EXERCISE AIM: All lines after the one containing "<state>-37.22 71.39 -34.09", together with that line itself, should be written out exactly, down to the last line of the entries below.

==================================================

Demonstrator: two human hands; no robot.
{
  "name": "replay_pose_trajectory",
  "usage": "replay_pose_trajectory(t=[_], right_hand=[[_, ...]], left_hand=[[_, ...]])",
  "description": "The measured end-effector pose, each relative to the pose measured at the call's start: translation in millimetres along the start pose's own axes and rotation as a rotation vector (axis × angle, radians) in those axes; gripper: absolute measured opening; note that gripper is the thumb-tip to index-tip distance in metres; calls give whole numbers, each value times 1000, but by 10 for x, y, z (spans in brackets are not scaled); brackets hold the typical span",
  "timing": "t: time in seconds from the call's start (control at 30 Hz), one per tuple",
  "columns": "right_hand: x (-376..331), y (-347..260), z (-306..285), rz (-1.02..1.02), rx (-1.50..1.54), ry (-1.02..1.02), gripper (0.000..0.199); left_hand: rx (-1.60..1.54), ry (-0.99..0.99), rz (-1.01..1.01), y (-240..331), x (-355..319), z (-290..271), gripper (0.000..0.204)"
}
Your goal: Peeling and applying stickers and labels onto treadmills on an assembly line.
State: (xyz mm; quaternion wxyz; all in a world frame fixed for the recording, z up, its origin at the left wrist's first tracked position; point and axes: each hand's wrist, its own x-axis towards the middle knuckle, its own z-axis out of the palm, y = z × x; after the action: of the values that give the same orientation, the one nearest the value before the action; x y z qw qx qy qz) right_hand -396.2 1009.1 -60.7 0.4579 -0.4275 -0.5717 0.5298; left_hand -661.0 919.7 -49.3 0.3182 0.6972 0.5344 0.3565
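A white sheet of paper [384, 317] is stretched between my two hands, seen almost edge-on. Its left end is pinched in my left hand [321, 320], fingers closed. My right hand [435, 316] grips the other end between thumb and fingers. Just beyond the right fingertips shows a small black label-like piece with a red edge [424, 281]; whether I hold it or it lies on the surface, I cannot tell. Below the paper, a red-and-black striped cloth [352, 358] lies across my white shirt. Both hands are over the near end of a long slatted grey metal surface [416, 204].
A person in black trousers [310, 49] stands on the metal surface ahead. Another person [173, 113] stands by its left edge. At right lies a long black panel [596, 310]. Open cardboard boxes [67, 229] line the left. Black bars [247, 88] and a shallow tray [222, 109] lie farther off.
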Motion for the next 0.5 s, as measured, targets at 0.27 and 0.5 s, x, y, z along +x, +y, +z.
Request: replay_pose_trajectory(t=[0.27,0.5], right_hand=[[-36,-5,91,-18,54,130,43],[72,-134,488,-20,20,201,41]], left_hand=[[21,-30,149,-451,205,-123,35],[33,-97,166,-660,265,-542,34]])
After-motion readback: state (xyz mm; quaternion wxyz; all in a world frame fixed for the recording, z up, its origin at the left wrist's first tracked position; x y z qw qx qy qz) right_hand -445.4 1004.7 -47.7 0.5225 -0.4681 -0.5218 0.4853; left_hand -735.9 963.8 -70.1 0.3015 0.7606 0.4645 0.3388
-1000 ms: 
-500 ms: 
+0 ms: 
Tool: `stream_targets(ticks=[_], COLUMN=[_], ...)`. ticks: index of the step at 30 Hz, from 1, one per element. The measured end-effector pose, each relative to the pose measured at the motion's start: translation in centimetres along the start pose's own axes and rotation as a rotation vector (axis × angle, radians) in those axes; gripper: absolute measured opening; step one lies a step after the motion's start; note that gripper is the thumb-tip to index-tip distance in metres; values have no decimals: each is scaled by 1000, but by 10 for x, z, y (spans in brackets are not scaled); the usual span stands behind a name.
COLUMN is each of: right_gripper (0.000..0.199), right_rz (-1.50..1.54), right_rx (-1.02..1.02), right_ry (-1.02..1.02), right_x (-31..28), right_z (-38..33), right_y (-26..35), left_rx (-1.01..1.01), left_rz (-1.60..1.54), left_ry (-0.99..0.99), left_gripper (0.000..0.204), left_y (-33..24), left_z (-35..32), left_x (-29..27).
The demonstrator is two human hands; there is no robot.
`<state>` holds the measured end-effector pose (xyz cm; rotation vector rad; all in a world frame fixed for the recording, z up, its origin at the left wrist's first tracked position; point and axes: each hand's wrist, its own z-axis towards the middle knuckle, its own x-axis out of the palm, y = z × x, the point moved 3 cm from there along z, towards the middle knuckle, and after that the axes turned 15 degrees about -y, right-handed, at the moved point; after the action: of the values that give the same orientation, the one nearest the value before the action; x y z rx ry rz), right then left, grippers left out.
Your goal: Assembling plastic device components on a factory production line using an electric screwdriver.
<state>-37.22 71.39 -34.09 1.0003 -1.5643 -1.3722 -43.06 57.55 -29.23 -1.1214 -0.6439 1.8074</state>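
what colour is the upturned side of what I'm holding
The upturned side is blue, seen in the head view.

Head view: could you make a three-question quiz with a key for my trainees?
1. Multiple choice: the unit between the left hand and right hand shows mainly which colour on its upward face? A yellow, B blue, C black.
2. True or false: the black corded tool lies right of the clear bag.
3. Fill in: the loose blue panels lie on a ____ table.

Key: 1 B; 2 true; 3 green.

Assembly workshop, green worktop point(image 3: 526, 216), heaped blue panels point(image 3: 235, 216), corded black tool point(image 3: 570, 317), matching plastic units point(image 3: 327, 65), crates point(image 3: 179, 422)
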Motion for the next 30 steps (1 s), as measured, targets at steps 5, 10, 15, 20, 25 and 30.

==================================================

OUTPUT:
<state>-37.22 71.39 -34.09 1.0003 -1.5643 -1.3722 -43.06 57.55 -29.23 -1.1214 -0.6439 1.8074</state>
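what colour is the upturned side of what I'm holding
The upturned side is blue, seen in the head view.

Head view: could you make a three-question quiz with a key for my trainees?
1. Multiple choice: the unit between the left hand and right hand shows mainly which colour on its upward face? A yellow, B blue, C black.
2. True or false: the black corded tool lies right of the clear bag.
3. Fill in: the loose blue panels lie on a ____ table.

Key: 1 B; 2 true; 3 green.

Assembly workshop, green worktop point(image 3: 526, 216), heaped blue panels point(image 3: 235, 216), corded black tool point(image 3: 570, 317), matching plastic units point(image 3: 327, 65), crates point(image 3: 179, 422)
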Motion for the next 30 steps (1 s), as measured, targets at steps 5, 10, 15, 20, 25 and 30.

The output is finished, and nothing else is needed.